In this study we wished to place particular emphasis on the theoretical concepts and dynamic principles of psychodrama as it is conducted by psychoanalysts. Our discussion has focused primarily on techniques of group psychodrama; however, we often employ individual psychodrama for treatment of a single patient with the aid of a team of psychodramatists. In examining these various techniques, we have demonstrated their didactic value and, in addition, we have pointed out the advantageous emotional effects of psychodrama on the audience.
Throughout this study, the reader will have perceived that we feel, at least in certain cases, that psychodrama, a special means of expression, can be understood and handled in an adequate manner only by utilizing psychoanalytic concepts. To us it seems that psychoanalytic training is indispensable if the therapeutic process is to be fully comprehended and competently conducted.
One might well ask whether conversely the practice of psychodrama and group psychotherapy has enriched our clinical and theoretical conception of psychoanalysis. This could well be true beyond any doubt, for the scope of our activity has been enlarged to an extent not possible in classical psychoanalysis and we have thus been able to gain insights into the origins of psychosis.
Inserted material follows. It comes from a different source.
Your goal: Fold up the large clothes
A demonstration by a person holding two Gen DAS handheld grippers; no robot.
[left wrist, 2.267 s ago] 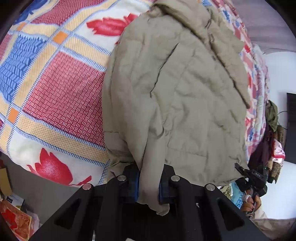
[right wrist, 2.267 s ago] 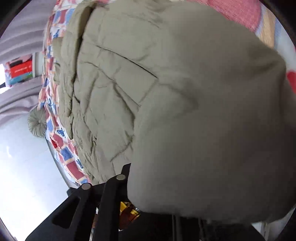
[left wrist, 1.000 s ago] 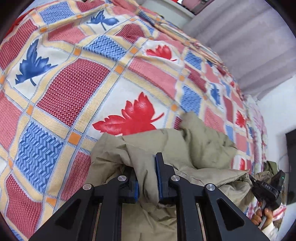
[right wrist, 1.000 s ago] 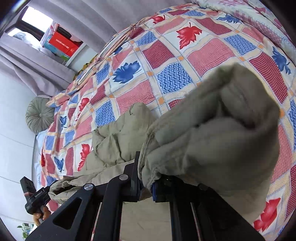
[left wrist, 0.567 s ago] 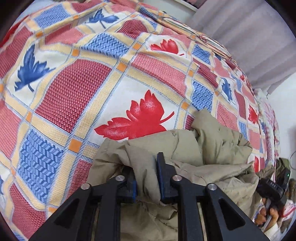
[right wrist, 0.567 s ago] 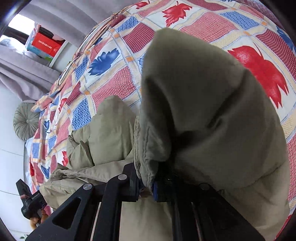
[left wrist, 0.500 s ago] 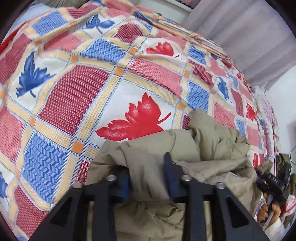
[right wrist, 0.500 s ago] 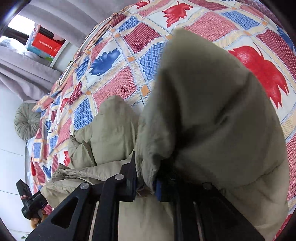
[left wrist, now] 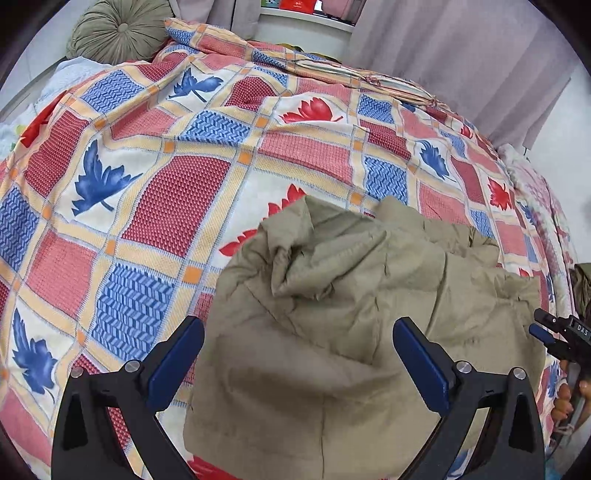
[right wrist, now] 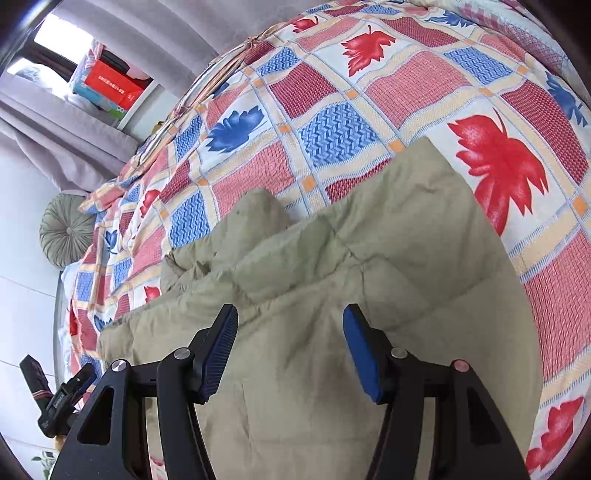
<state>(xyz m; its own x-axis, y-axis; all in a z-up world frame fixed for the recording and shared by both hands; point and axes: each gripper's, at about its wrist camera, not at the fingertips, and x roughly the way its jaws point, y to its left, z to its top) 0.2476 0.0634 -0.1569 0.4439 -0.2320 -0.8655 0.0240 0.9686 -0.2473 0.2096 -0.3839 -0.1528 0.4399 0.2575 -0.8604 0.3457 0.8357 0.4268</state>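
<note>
An olive-green padded jacket [left wrist: 332, 325] lies folded over on the bed with a crumpled edge at its far side. It also shows in the right wrist view [right wrist: 351, 295], lying flatter. My left gripper [left wrist: 297, 354] is open and empty, with its blue-padded jaws spread wide just above the jacket's near left part. My right gripper [right wrist: 290, 349] is open and empty, its jaws apart above the jacket's near right part. In the left wrist view the right gripper [left wrist: 561, 338] shows at the right edge.
The bed is covered by a checked quilt [left wrist: 166, 177] with red and blue leaves. A round green cushion [left wrist: 114, 33] lies at the head. Grey curtains [left wrist: 461, 55] hang behind. A windowsill with a red box [right wrist: 110, 86] shows far left.
Both grippers carried the jacket's edge over and laid it down on the bed. Both then opened and let go of the fabric, and have drawn back a little.
</note>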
To be more specific as to what we have learned from psychodrama, its extensive countertransferential effects put us on guard against the ways in which we may seek to manipulate our patients. There is no question that this prudence carries over into our psychoanalytic practice.
Finally, in community psychiatric services psychoanalysts are often called upon to contribute their expertise; their familiarity with group psychotherapy and experience in the sphere of psychodrama can be extremely useful in the task of teaching the professional or interprofessional groups assigned to them for training.